04 juin 2007
LEGISLATIVES : inégalités entre circonscriptions
Aux législatives, l'électeur corse pèse plus que l'alsacien
Etabli par Pasqua en 1986, le découpage en 577 circonscriptions n'est plus jugé équitable par le Conseil constitutionnel.
Par Nicole GAUTHIER
QUOTIDIEN : lundi 4 juin 2007
Le Conseil constitutionnel s'en est ému à plusieurs reprises
: le découpage de la France métropolitaine en 577 circonscriptions est beaucoup
trop ancien pour être honnête. Dans un pays censé assurer l'égalité
républicaine entre tous ses citoyens, la voix d'un électeur de Lozère vaut
trois fois celle d'un Grenoblois, la voix d'un Corse pèse deux fois plus que
celle d'un Alsacien. L'explication en est simple : il y a un député pour 34 400
habitants dans la 2e circonscription de Lozère, et un pour 125 243 habitants
dans la 1re circonscription de l'Isère (recensement Insee de 1999). Les
exemples de cet ordre se chiffrent par dizaines sans compter les disparités
au sein d'un même département.
Réalisé il y a plus de vingt ans par les bons soins du
ministre de l'Intérieur de l'époque, Charles Pasqua, à partir des données du
recensement général de 1982, le découpage des circonscriptions n'assure plus
l'égalité entre les citoyens garantie par la Déclaration des droits de l'homme
de 1 789 (article 6) et la Constitution de la Ve République (articles 3 et 24).

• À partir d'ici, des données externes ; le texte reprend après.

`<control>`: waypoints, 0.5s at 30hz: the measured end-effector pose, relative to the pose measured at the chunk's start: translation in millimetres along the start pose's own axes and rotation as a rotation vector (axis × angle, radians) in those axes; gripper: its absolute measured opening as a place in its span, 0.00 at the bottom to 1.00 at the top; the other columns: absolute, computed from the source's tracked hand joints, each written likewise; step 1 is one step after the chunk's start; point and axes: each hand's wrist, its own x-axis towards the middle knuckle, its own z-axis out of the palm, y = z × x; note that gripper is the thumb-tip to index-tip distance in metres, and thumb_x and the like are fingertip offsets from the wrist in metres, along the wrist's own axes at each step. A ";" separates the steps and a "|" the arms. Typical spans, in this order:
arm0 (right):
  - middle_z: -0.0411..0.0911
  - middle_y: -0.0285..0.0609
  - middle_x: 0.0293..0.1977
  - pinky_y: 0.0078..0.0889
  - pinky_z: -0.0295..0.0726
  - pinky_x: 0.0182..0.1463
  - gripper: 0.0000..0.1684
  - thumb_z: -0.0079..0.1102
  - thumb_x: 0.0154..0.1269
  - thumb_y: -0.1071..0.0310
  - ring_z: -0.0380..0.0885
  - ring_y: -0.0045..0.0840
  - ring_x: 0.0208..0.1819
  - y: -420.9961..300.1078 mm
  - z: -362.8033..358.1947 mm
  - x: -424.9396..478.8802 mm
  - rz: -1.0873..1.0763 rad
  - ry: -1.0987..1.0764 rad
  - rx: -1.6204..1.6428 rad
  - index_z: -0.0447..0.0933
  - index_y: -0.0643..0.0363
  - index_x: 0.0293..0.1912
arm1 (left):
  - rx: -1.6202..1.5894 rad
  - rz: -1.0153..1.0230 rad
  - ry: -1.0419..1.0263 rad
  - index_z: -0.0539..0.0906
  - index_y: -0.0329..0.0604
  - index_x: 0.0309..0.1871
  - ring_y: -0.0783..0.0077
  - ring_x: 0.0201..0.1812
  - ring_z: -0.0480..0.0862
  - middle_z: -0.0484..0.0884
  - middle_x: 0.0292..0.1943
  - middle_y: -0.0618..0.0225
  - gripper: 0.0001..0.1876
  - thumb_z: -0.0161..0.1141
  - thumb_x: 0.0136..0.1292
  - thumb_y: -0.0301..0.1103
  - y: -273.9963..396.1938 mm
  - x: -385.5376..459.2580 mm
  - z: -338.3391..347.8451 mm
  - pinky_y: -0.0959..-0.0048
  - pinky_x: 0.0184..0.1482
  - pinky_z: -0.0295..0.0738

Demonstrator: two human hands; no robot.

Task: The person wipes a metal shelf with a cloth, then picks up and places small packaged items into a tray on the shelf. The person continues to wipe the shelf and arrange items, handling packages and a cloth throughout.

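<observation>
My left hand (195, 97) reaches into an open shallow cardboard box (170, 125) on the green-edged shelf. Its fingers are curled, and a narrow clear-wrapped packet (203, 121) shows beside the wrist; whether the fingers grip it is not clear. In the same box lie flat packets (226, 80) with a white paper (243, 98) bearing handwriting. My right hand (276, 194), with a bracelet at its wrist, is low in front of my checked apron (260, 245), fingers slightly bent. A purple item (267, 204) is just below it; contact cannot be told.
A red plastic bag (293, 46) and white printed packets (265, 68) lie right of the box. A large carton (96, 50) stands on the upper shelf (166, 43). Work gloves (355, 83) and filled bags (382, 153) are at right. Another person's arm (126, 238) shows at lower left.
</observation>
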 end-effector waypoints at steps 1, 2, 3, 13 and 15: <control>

Déjà, le 7 juillet 2005, dans une série d' «observations
sur les échéances électorales de 2007», les neuf sages de la rue
Montpensier soulignaient que les déséquilibres démographiques entre les
circonscriptions rendaient ce remodelage «nécessaire» : «Il incombe au
législateur de modifier ce découpage. Si cela n'est pas fait avant les
prochaines élections législatives [soit celles de 2007, ndlr], ce
qui serait regrettable, cela devra être entrepris au lendemain de
celles-ci», écrivaient-ils, en insistant sur le fait que «ces
disparités ne peuvent que s'accroître avec le temps».
Piqûre de rappel. Plus récemment, dans une décision du 3 mai 2007, ils administraient une piqûre de rappel : «Il ne fait pas de doute que la carte des circonscriptions législatives est aujourd'hui inconstitutionnelle.» Il y a certes toujours eu des différences démographiques d'une circonscription à l'autre généralement de plus ou moins 10 %, au nom de l'aménagement du territoire. Mais les mouvements de population (désertification d'un côté, densification de l'autre) du dernier quart de siècle ont amplifié les inégalités électorales. La loi du 11 juillet 1986 (article 2), qui précise qu' «il est procédé à la révision des limites des circonscriptions, en fonction de l'évolution démographique, après le deuxième recensement général de la population suivant la dernière délimitation» (soit après le recensement de 1999) est restée lettre morte.
Aucun des gouvernements qui se sont succédé depuis cette échéance (Jospin, Raffarin, Villepin) n'a suggéré un découpage plus équitable. Une proposition de redécoupage, formulée en 2005 par un conseiller d'Etat, deux constitutionnalistes, un statisticien et un haut-fonctionnaire, a été recalée par le Premier ministre de l'époque, Dominique de Villepin, et son ministre de l'Intérieur, Nicolas Sarkozy.
Certes, toute opération de «remodelage» est exposée à des accusations de «charcutage électoral» où Charles Pasqua s'était d'ailleurs révélé un orfèvre. Mais surtout les élus du monde rural sont très sourcilleux de ne rien abdiquer de leur représentativité. Du coup, les parlementaires n'ont pas osé toucher à l'équilibre des circonscriptions, aggravant, au fil des ans, le déficit démocratique.
Susceptibilités rurales. Quel que soit le résultat des prochaines législatives, le gouvernement devra ouvrir rapidement ce chantier-là. Il peut le faire a minima : maintien d'au moins deux députés par département (pour ne pas froisser les susceptibilités rurales), nombre total de députés inchangé (pour ne pas prêter le flanc à l'antiparlementarisme), mais correction des inégalités les plus criantes.
Dans ce cas, le redécoupage pourrait impliquer une trentaine de départements, regroupant une petite moitié des 577 circonscriptions. L'exécutif peut aussi être plus ambitieux et en profiter pour introduire, par exemple, la dose de proportionnelle que la majorité des partis réclament. Nicolas Sarkozy devra dire jusqu'où il veut porter, de ce côté-là, la rupture.